• **Goal of the exercise**: Search the entries for the string "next" and give the number of lines that hold it, nothing more.

• **Extracted entries**:
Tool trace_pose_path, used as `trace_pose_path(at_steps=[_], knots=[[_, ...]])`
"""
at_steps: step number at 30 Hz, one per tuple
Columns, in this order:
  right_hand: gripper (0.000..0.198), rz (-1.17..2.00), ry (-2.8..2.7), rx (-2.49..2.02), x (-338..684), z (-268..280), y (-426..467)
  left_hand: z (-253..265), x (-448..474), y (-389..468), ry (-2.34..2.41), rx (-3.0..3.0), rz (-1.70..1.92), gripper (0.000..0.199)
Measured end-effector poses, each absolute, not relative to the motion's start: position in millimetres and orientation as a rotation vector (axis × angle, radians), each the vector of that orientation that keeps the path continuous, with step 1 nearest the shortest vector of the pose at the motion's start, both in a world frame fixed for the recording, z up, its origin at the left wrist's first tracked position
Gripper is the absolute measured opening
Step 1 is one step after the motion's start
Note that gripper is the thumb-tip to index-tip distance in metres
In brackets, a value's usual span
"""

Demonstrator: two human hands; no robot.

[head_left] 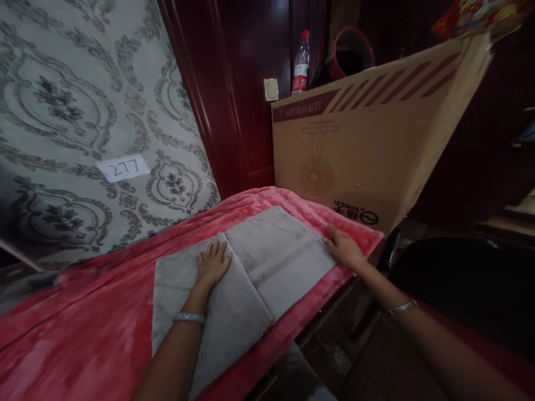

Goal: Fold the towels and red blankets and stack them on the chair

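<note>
A grey plush cloth lies flat over a pink-red plush blanket. A seam or fold edge splits it into a left panel and a right panel; the right one has a smoother, lighter band along its near side. My left hand rests palm down on the left panel beside that seam, fingers spread. At the far right edge of the cloth is my right hand, its fingertips on the cloth's border and the blanket, fingers slightly apart. Nothing shows gripped in either hand.
A large cardboard box stands behind the blanket at right, with a red-capped bottle at its back. A dark seat is at right. Patterned wallpaper with a "277" paper rises at left.
</note>
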State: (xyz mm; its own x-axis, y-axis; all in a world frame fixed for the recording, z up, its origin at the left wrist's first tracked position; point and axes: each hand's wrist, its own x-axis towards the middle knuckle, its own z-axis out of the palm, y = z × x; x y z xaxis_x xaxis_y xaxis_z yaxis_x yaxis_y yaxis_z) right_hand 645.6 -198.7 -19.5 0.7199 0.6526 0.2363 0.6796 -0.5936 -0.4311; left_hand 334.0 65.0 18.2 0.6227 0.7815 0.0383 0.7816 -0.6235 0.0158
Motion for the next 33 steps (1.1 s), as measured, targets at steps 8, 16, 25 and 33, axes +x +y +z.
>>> trace_pose_path(at_steps=[8, 16, 25, 33], knots=[[0.034, -0.013, -1.06, -2.482, 645, -21, -189, 26, 334, 62, -1.344, -2.813, -0.067, 0.062], [0.037, 0.13, -0.957, -2.433, 660, -18, -178, 30, 335, 30, -1.177, -2.883, -0.065, 0.063], [0.031, 0.423, -0.88, -2.034, 662, -10, -191, 9, 330, 18, -1.16, -2.909, -0.235, 0.058], [0.009, 0.47, -0.648, -1.658, 620, -22, -202, 13, 324, 18, -1.358, -3.398, -1.02, 0.035]])
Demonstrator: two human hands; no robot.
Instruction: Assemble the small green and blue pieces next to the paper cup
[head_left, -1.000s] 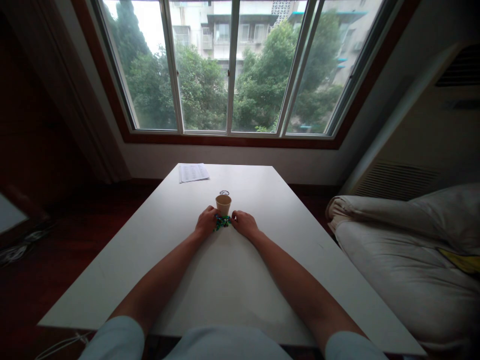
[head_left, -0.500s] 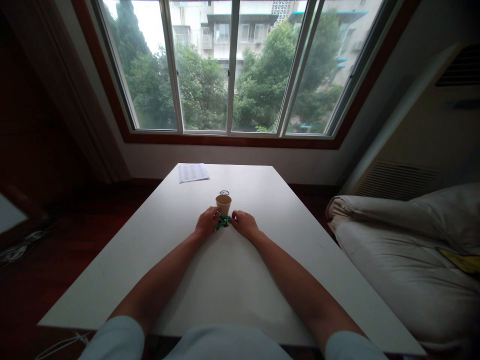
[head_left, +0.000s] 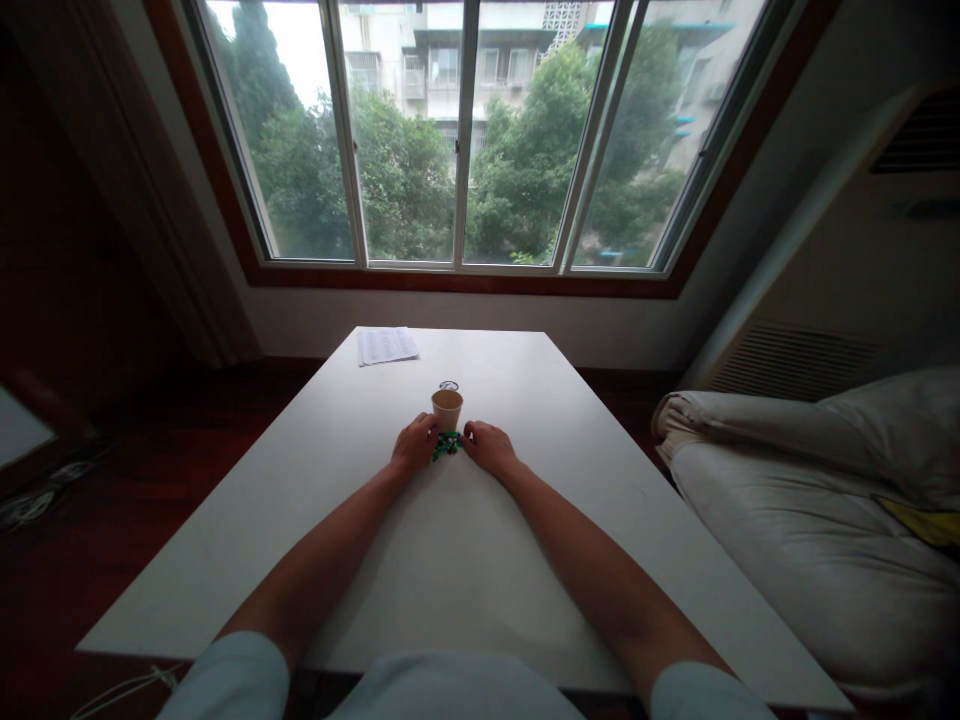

• **Expected output**: 2